What is needed: Scan the material below for every line with the string "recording", and copy those lines.

--- Stored data ---

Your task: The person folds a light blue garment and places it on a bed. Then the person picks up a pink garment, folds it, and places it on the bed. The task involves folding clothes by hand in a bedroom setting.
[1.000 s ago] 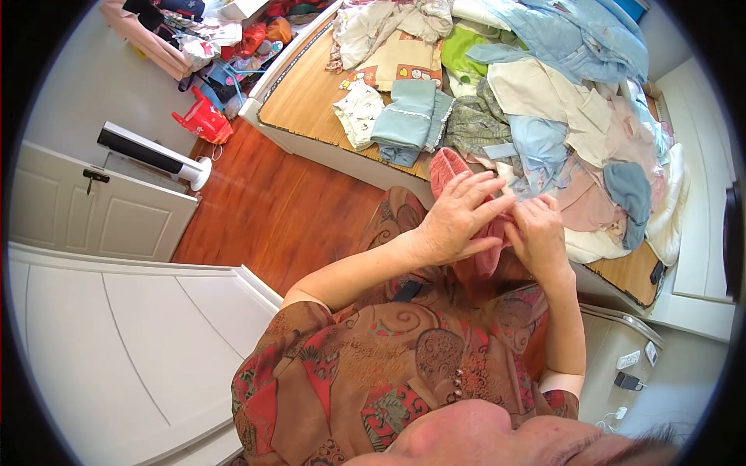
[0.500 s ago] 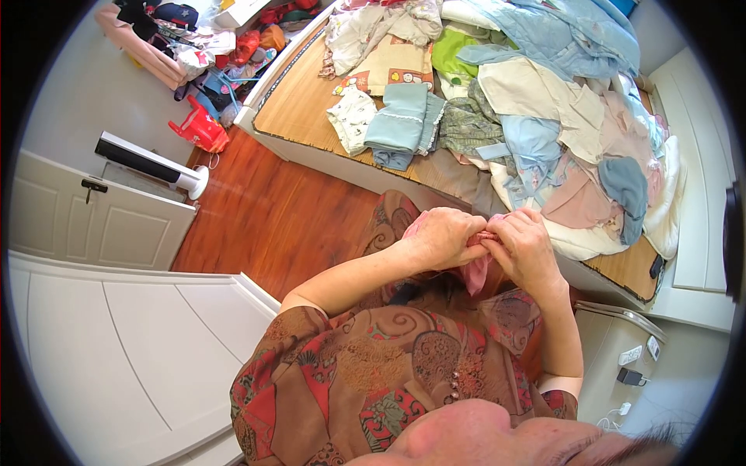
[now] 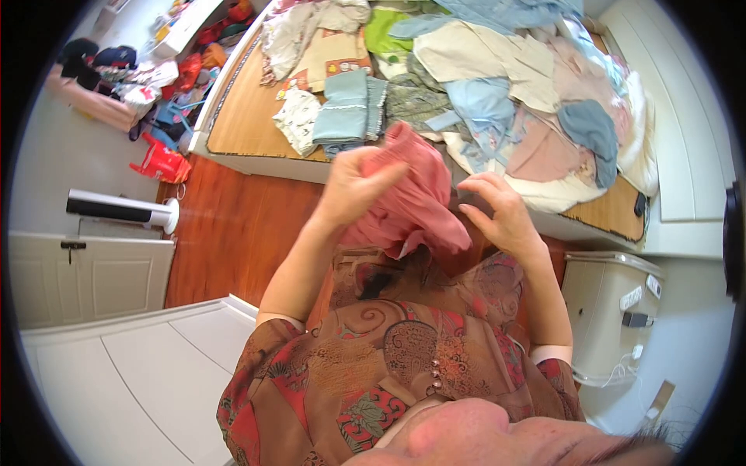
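A pink garment with a gathered, elastic-looking band (image 3: 416,190) hangs in loose folds in front of my chest. My left hand (image 3: 351,186) grips it at its left side, thumb laid over the cloth and the other fingers partly hidden behind it. To the right of the cloth, my right hand (image 3: 501,211) is raised with thumb and fingers apart and nothing between them. Beyond both hands, on the bed platform, lie a folded grey-blue garment (image 3: 342,109) and a small white patterned garment (image 3: 298,124).
Loose clothes cover much of the wooden bed platform (image 3: 233,116), among them a cream garment (image 3: 482,58) and a dark blue-grey cloth (image 3: 592,132). A white tower-shaped appliance (image 3: 124,211) and a red bag (image 3: 165,161) are at the left. A pale cabinet (image 3: 602,311) stands right.
The pink garment, bunched small between both hands before, now hangs spread from my left hand. My right hand has let go and moved off to the right. The view has shifted too.
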Demonstrator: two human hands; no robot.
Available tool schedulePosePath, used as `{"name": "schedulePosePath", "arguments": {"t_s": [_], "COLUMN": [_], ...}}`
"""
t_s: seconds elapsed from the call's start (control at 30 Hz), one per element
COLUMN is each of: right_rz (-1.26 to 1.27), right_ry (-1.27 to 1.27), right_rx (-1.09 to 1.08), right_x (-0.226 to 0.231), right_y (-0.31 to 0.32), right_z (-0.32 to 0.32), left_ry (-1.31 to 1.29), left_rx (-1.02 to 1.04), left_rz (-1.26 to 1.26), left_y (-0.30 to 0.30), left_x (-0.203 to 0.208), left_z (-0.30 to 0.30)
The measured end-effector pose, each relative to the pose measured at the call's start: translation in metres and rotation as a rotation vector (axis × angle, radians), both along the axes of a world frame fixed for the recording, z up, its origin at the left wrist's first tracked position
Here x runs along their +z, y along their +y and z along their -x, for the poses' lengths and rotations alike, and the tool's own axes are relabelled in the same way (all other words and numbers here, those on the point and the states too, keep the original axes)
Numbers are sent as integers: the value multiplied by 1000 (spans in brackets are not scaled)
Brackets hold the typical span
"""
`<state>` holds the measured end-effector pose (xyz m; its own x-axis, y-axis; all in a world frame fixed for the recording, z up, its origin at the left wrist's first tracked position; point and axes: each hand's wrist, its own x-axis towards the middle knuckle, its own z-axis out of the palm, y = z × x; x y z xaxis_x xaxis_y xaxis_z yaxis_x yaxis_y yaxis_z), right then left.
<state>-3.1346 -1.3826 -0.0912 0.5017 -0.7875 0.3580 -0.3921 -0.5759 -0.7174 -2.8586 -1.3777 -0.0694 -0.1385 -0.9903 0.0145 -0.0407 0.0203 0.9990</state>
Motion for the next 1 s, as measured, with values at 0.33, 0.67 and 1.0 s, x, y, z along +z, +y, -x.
{"name": "schedulePosePath", "arguments": {"t_s": [0.33, 0.67, 1.0], "right_rz": [-71, -547, -887], "right_ry": [-2, -143, -397], "right_rx": [-69, -206, -331], "right_x": [-56, -190, -296], "right_y": [0, -24, -29], "right_z": [25, 52, 72], "left_ry": [523, 446, 336], "left_rx": [306, 330, 85], "left_rz": [-256, -123, 140], "left_y": [-2, -7, -12], "left_x": [23, 26, 55], "left_z": [-16, -36, -76]}}
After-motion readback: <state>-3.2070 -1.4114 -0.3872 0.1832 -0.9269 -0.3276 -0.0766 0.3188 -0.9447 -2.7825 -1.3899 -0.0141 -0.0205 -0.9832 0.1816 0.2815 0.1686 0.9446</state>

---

Task answer:
The measured end-effector pose, each relative to the pose measured at the call's start: translation in metres and rotation as a rotation vector (axis × angle, radians), both along the axes of a world frame fixed for the recording, z up, its origin at the left wrist's first tracked position
`<state>` holds the measured end-effector pose (xyz m; its own x-axis, y-axis; all in a world frame fixed for the recording, z up, its origin at the left wrist's first tracked position; point and axes: each hand's wrist, its own x-axis towards the middle knuckle, its own z-axis out of the palm, y = z × x; x y z xaxis_x xaxis_y xaxis_z yaxis_x yaxis_y yaxis_z), right then left.

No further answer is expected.